- [WHAT TO WORK ON] Output exactly, with nothing added, the entries from the first line through the line with "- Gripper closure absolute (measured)".

[Items from a dataset]
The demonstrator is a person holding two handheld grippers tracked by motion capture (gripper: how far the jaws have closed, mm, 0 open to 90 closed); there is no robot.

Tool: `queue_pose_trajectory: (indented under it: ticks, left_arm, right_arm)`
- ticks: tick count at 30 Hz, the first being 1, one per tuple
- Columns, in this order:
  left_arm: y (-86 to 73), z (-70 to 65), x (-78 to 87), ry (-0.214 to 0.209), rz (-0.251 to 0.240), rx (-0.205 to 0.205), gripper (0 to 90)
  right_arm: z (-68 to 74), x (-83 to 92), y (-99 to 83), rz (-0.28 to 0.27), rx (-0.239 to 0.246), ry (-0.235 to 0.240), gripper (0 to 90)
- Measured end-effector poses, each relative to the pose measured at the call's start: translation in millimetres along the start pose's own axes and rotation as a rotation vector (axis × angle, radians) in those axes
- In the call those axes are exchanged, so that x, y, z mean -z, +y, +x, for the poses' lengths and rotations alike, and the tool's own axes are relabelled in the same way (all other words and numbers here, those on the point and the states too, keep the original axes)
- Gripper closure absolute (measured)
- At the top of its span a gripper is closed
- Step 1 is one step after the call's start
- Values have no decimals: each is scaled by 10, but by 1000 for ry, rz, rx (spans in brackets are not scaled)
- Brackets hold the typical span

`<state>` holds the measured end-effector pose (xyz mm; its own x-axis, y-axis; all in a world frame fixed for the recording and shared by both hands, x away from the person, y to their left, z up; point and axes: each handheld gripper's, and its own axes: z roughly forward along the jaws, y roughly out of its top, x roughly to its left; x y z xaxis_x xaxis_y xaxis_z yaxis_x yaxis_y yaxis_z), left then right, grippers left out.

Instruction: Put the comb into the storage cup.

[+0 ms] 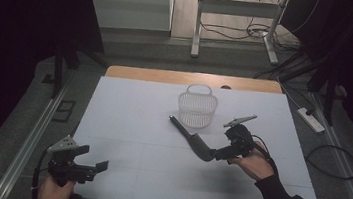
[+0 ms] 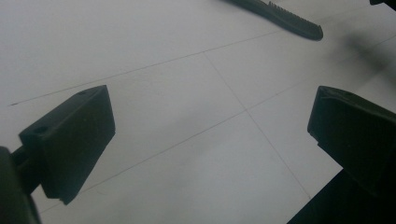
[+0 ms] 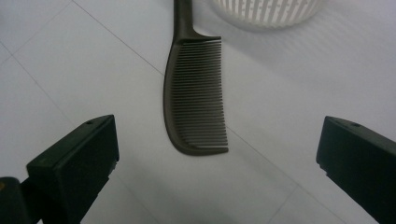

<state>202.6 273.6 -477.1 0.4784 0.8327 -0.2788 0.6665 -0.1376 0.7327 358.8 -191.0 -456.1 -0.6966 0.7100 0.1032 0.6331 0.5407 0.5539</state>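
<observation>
Two grippers are at work over a white table [image 1: 126, 124]. One dark comb [image 3: 196, 102] lies flat on the table, its thin handle pointing toward a white basket [image 1: 197, 109] that stands upright just beyond it, near but apart. The right gripper [image 1: 224, 152] sits low at the comb's toothed end, fingers [image 3: 74, 168] spread wide and holding nothing; in the right gripper view the comb lies between and ahead of them, untouched. The left gripper [image 1: 91, 159] hovers near the table's front left corner, well apart from the comb, its fingers [image 2: 70, 140] also wide open and empty, with the comb's end visible far off.
</observation>
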Motion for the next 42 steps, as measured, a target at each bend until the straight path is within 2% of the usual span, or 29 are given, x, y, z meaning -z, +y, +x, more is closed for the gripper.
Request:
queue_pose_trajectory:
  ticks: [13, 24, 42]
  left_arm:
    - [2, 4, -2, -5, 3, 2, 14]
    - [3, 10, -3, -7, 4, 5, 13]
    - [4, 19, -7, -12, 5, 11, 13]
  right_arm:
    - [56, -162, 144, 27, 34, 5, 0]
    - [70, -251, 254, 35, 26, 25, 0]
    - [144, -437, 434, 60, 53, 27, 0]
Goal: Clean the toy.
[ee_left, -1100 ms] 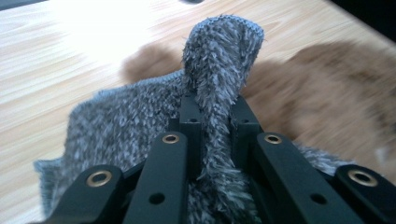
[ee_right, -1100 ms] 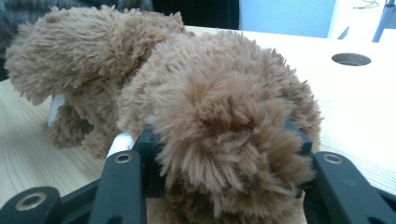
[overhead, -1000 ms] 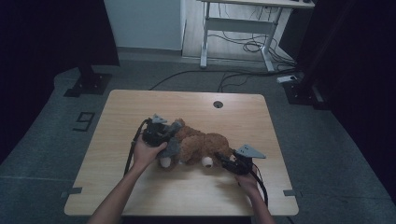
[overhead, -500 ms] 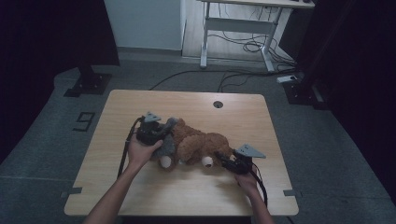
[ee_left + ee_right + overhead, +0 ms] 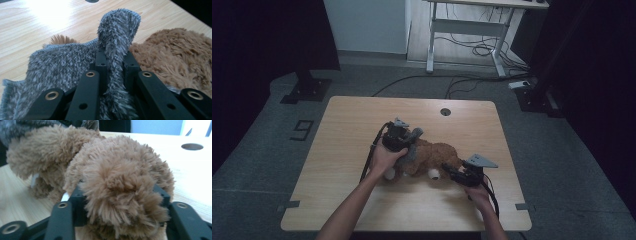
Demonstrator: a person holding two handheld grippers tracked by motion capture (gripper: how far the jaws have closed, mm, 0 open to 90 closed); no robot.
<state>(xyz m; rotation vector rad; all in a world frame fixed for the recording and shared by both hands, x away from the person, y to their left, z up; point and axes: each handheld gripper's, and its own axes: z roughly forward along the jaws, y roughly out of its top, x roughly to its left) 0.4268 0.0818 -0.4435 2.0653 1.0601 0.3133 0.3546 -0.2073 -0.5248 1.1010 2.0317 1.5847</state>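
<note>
Near the middle of the wooden table, toward the person's side of the round cable hole: a brown plush toy, lying on its side, with a grey fuzzy cloth draped at the end farther from the hole's right. White-tipped paw showing at the near edge of the toy.

At the toy's left end, the left gripper, held in the left hand; jaws drawn narrow, pinching a raised fold of the grey cloth that stands up between them, brown fur just beside it.

At the toy's right end, on the side away from the hole, the right gripper, gripped by the right hand; jaws set fairly wide around a thick furry limb of the toy, fur pressed against both inner faces. Cable hole visible beyond the toy in the right gripper view.
</note>
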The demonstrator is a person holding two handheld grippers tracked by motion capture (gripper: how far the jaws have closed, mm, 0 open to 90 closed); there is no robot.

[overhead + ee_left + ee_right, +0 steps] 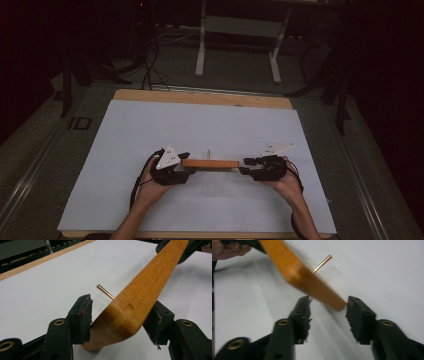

- [YOUR RESPONSE]
The demonstrator is a person holding two handheld grippers tracked by motion capture (gripper: how far the jaws have closed, mm, 0 open to 90 closed); there is no robot.

Tool: `queue_pose_trajectory: (indented under it: ticks, left_arm, right_arm)`
- ticks: tick count at 30 Hz, the first being 1, one per tuple
- Columns, in this order:
  left_arm: y (-86 to 73), z (-70 to 65), x (-78 to 87), ry (-0.214 to 0.209), rz (-0.251 to 0.240), rx (-0.205 to 0.205), gripper (0 to 90)
  right_arm: z (-68 to 74), x (-83 to 92), y (-99 to 83), rz (-0.28 to 0.27), rx (-0.239 to 0.246), ry (-0.235 to 0.240), gripper (0 to 90)
- Measured end-effector poses, each relative to the pose measured at the call's start: translation in millimetres along the start pose's own axes and rotation as a rotation vector (axis × angle, radians) in those axes
- In the call those axes are exchanged, so that x, y, z mean -z, +y, +x, for the poses' lengths and rotations alike, and the tool's own axes are relabelled in the same way (all other words and numbers here, those on the point and the states too, keep the original axes)
- Gripper closure absolute (measured)

This answer is finished.